Git Product home page Git Product logo

dvbx's Introduction

Discriminative Training of VBx Diarization (DVBx)

Training and evaluation recepie for DVBx (an extension of previously published VBx diarization model).

It contains:

  • Data preparation (x-vector extraction, AHC initial labels and ground truth labels generation)
  • Training recipe
  • Inference recipe

Setup

Create a conda environment by running the following command:

conda env create -f conda_env.yml

Activate the new environment:

conda activate dvbx

To prepare the training set, e.g. the set of xvectors, the initialization labels obtained from AHC and the ground truth labels, use:

./prepare_train_set.sh xvectors experiment_dir xvector_dir

./prepare_train_set.sh diarization experiment_dir xvector_dir

You will obtain the GT and the AHC for the xvectors in the directories:

$exp_dir/xvector_GT_labels

$exp_dir/out_dir_AHC

Config

Example of a config file can be found in config/config.yml

Parameter Default Value Type Description
avg_last_n_iters -1 Int Number of last VB iterations that are averaged during gradient computation (if backprop_type = after_each_iter). All if avg_last_n_iters = -1.
backprop_type after_each_iter String Describes the way of computing gradients:
  • after_each_iter - computes the loss in after VB iteration, then averages the losses (if use_loss_weights is true then the avg is weighted)
  • after_convergence - computes the loss after VB converges (or max_iters limit is hit)
batch_size 8 Int Number of samples to estimate the gradients from.
early_stop_vb False Bool If true, the algorithm stops if the ELBO stops improving.
eval_max_iters 40 Int Maximum number of VB iterations during evaluation.
eval_early_stop_vb True Bool Same as early_stop_vb during evaluation.
epochs 500 Int Number of loops through the whole dataset.
initial_loss_scale 1 Float Initial value of loss scale.
loss EDE String BCE/EDE.
lr None Int/Object If set to a number, all trainable parameters will be trained using the same learning rate. If set to an object, each key specifies a set of comma-separated parameters for which a specific learning rate is set Key other specifies all not specified parameters.
max_iters 10 Int Maximum number of VB iterations.
regularization_coeff_eb 0 Float Between-class PLDA covariance matrix KL divergence regularization loss weight.
regularization_coeff_ew 0 Float Within-class PLDA covariance matrix KL divergence regularization loss weight.
trainable_parameters Fa, Fb, loop_prob, initial smoothing List[String] List of parameters that will be trained.
use_full_tr False Bool If true, full transition matrix is used.
use_loss_scale False Bool If true, log probabilities are scaled before being passed into a loss function.
use_loss_weights False Bool If true, backprop_type is set to "after_each_iter" the losses after each VB iteration are summed and weighted by the weights (initially all set to ones).
use_regularization False Bool If true, KL divergence regularization for PLDA matrices is added to the loss.
use_sigmoid_loss_weights False Bool If true, sigmoid loss weights are used instead of softmax ones (see in code, models/VBx.py)

Training

The training script can be run in two different modes: single-threaded, distributed (parallel). You can find an example of how to run the distributed training below. For the explanation of how the torchrun works, please visit: https://pytorch.org/docs/stable/elastic/run.html.

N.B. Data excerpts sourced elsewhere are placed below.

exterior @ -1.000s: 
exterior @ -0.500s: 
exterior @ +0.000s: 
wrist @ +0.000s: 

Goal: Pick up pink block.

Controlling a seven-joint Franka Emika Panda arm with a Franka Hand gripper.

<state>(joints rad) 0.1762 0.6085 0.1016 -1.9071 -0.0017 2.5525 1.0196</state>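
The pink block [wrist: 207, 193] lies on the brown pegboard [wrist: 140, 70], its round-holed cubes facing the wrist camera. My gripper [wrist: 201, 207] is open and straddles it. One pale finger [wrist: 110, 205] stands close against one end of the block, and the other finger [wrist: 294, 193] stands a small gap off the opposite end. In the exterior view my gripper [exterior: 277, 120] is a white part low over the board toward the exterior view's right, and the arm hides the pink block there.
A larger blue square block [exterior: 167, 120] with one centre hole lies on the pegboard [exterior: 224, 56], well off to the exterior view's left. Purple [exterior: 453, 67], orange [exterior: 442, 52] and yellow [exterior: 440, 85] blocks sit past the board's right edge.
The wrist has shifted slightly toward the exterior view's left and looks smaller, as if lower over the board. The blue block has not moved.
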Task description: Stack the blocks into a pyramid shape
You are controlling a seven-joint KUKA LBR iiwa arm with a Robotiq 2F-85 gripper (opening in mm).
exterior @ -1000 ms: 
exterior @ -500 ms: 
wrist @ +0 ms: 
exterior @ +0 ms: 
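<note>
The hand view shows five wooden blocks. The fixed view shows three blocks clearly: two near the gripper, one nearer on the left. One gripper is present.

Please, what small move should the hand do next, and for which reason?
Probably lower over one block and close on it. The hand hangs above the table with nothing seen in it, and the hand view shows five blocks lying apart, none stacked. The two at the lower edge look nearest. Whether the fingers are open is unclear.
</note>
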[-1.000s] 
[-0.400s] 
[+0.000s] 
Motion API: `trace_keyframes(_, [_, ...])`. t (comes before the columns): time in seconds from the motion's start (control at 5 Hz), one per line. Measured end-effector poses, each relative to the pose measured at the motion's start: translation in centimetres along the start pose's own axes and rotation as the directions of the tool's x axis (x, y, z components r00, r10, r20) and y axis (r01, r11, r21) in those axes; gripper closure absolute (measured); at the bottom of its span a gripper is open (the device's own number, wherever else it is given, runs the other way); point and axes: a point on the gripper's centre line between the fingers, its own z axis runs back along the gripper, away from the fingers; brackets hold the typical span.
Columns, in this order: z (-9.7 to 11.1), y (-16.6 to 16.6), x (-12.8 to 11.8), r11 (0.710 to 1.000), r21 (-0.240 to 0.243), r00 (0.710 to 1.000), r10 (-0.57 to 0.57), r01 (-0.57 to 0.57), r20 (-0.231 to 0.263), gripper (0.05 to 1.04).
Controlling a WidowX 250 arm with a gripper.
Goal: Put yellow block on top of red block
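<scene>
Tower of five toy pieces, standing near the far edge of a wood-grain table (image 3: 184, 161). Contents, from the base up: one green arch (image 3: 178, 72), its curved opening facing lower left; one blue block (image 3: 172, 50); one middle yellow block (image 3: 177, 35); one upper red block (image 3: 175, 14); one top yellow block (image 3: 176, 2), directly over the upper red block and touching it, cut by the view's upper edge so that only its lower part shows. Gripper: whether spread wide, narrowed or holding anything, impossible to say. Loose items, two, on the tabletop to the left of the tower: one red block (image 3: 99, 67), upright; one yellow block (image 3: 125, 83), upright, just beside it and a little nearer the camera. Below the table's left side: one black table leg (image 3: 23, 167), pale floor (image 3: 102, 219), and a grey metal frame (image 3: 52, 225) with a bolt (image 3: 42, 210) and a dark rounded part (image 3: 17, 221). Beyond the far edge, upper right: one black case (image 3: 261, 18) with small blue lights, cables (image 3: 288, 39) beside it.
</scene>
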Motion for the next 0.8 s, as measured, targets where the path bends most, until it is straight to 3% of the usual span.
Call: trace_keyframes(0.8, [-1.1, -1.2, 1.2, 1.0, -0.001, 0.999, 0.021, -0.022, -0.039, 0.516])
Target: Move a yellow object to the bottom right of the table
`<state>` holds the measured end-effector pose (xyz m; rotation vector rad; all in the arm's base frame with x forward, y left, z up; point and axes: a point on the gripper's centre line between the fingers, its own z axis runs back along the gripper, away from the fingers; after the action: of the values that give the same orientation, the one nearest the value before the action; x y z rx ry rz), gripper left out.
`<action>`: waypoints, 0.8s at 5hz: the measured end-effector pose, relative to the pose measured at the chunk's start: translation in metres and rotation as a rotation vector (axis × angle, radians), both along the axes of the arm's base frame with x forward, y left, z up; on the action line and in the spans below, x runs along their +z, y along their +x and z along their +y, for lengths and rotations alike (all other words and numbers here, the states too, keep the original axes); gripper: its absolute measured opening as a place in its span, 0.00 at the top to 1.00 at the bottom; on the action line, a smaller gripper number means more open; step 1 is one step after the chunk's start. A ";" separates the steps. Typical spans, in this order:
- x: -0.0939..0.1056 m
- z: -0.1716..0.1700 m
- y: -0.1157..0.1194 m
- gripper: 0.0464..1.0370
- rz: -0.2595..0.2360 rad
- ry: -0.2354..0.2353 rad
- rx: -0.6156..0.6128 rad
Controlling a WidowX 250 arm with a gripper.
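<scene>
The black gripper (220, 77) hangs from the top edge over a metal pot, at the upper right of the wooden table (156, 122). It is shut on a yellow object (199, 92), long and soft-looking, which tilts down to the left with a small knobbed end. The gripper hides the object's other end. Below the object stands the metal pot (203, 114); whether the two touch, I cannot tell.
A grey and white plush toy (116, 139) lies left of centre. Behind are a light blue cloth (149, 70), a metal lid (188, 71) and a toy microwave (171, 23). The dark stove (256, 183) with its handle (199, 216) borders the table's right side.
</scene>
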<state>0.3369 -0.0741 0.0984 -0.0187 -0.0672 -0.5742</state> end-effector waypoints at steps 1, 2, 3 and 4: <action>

In order to run the training on a single thread only, simply run the vbhmm_train.py as a python script and make sure the --run-dist option is NOT present.

Adjust the paths and use the following command to run the training process:

torchrun --nnodes 1
         --nproc_per_node 8
         vbhmm_train.py
         --config-path config/config.yml
         --eval-segments-dir xvector_dir/segments/
         --eval-xvec-ark-dir xvector_dir/xvectors/
         --exp-name-tag my_tag
         --Fa 1
         --Fb 1
         --gt-label-type PROBABILITIES
         --in-eval-gt-rttm-dir experiment_dir/ref_rttms
         --in-eval-GTlabels-dir xvector_dir/xvector_GT_labels/
         --in-eval-INITlabels-dir experiment_dir/out_dir_AHC/
         --in-eval-list data_lists/callhome_part2.txt
         --in-GTlabels-dir xvector_dir/xvector_GT_labels/
         --in-INITlabels-dir experiment_dir/out_dir_AHC/
         --in-train-gt-rttm-dir experiment_dir/ref_rttms
         --in-trainlist data_lists/callhome_p1_train_half.txt
         --in-val-gt-rttm-dir experiment_dir/ref_rttms
         --in-val-GTlabels-dir xvector_dir/xvector_GT_labels
         --in-val-INITlabels-dir experiment_dir/out_dir_AHC
         --in-vallist data_lists/callhome_p1_val_half.txt
         --lda-dim 128
         --loopP 0.5
         --out-rttm-dir experiment_dir
         --plda-file VBx/models/ResNet101_8kHz/plda
         --segments-dir xvector_dir/segments/
         --threshold -0.015
         --use-gmm
         --val-segments-dir xvector_dir/segments
         --val-xvec-ark-dir xvector_dir/xvectors/
         --xvec-ark-dir xvector_dir/xvectors/
         --xvec-transform VBx/models/ResNet101_8kHz/transform.h5
Parameters description
Argument Type Description
config-path String Path to a configuration YAML file.
continue-log-dir String Path to tensorboard log directory to continue the training process from the last checkpoint.
eval-after-epochs Int Number of epochs after the model is evaluated.
eval-after-steps Int Number of steps after the model is evaluated (if set, eval-after-epochs is overriden).
eval-segments-dir String Path to x-vector timing info directory.
eval-xvec-ark-dir String Path to Kaldi x-vectors ark files directory.
exp-name-tag String Tag that appears at the end of the tensorboard log filename.
Fa Float Hyperparameter for VBx (check the publication).
Fb Float Hyperparameter for VBx (check the publication).
gt-label-type String Type of ground truth labels: PROBABILITIES, ZERO_ONES, SINGLE_SPK.
in-eval-gt-rttm-dir String Path to eval set ground truth rttm directory.
in-eval-GTlabels-dir String Path to eval set ground truth labels directory.
in-eval-INITlabels-dir String Path to eval AHC initial labels directory.
in-eval-list String Path to a list containing evaluation file names.
in-GTlabels-dir String Path to train ground truth labels directory.
in-INITlabels-dir String Path to train initialization (currently AHC) labels directory.
in-train-gt-rttm-dir String Path to train set ground truth rttm directory.
in-trainlist String Path to text file containing training file names.
in-val-gt-rttm-dir String Path to validation set ground truth rttm directory.
in-val-GTlabels-dir String Path to validation ground truth labels directory.
in-vallist String Path to text file containing validation file names.
init-model-path String Path to initial model checkpoint.
init-smoothing Float AHC label smoothing default value.
lda-dim Int Number of LDA dimensions the x-vectors for VBx are reduced to.
loopP Float Hyperparameter for VBx (check the publication).
num-threads-per-worker Int Number of threads per a single worker (PyTorch op parallelization).
out-rttm-dir String Path to directory to store output rttm files.
plda-file String Path to the Kaldi PLDA model file.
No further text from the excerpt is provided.